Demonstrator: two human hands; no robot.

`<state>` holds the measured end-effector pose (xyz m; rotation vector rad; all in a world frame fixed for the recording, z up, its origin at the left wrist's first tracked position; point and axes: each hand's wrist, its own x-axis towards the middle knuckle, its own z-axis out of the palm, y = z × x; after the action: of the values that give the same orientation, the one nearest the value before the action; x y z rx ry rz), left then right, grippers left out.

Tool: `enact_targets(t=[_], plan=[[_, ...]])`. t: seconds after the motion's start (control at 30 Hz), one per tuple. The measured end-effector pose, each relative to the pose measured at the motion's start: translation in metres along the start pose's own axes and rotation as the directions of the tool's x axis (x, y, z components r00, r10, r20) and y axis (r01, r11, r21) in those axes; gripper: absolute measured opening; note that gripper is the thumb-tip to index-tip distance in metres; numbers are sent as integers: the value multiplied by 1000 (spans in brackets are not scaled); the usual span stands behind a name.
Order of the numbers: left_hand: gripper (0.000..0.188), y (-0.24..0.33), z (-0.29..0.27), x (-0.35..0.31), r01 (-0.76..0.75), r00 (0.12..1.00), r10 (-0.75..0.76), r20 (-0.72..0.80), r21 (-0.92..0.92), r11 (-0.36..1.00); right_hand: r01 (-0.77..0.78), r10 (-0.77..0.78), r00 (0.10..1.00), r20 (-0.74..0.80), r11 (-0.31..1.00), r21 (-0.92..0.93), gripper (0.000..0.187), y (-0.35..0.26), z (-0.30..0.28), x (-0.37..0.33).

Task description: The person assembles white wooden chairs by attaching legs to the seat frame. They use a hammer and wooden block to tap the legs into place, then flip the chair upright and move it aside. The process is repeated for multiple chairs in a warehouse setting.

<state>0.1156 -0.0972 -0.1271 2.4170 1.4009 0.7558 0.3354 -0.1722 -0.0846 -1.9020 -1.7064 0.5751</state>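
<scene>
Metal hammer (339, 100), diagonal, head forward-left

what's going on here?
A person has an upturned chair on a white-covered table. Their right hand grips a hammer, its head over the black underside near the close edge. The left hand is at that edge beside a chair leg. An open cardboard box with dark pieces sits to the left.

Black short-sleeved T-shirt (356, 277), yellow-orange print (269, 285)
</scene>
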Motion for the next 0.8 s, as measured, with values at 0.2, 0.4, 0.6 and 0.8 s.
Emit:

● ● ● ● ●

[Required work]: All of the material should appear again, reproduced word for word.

[Expected answer]:
Demonstrator: two human hands; no robot.

`<state>` holds the measured end-effector pose (xyz m; rotation vector rad; all in a world frame fixed for the recording, z up, its origin at the left wrist's first tracked position; point and axes: each hand's wrist, its own x-axis towards the middle knuckle, its own z-axis out of the palm, y = z × x; after the action: of the values that give the same orientation, the one nearest the value before the action; x y z rx ry rz), left then right, grippers left out.

Tool: `enact_targets(t=[_], plan=[[_, ...]])`. t: seconds after the motion's start (control at 30 Hz), one per tuple. The measured end-effector pose, each relative to the pose measured at the motion's start: translation in metres along the start pose's own axes and rotation as the directions of the tool's x axis (x, y, z components r00, r10, r20) and y axis (r01, r11, r21) in those axes; gripper: absolute measured opening; note that gripper is the thumb-tip to index-tip distance in metres; numbers are sent as integers: the value multiplied by 1000 (spans in brackets are not scaled); the usual span stands behind a name.
Order of the numbers: left_hand: gripper (0.000..0.188), y (-0.24..0.33), z (-0.29..0.27), x (-0.35..0.31), r01 (-0.76..0.75), r00 (0.12..1.00), r10 (-0.75..0.76), r20 (-0.72..0.80), r21 (-0.92..0.92), r11 (-0.36..1.00); right_hand: r01 (-0.77..0.78), r10 (-0.77..0.78), r00 (0.10..1.00), r20 (-0.74..0.80), r11 (-0.31..1.00), r21 (-0.92..0.93), gripper (0.000..0.187), y (-0.35..0.26), z (-0.30..0.28), x (-0.37..0.33).

Task description: The person assembles white wooden chairs by attaching legs to the seat frame. They use a hammer and wooden block to tap the legs into place, then flip the chair upright and move it aside. The process is repeated for multiple chairs in a warehouse setting.

<state>0.1156 -0.0972 -0.1271 2.4170 1.4009 0.7558 0.3354 -0.1722 -0.0846 -1.9020 -1.7064 0.5751</state>
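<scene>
Metal hammer (339, 100), diagonal, head forward-left

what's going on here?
A person has an upturned chair on a white-covered table. Their right hand grips a hammer, its head over the black underside near the close edge. The left hand is at that edge beside a chair leg. An open cardboard box with dark pieces sits to the left.

Black short-sleeved T-shirt (356, 277), yellow-orange print (269, 285)
</scene>
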Motion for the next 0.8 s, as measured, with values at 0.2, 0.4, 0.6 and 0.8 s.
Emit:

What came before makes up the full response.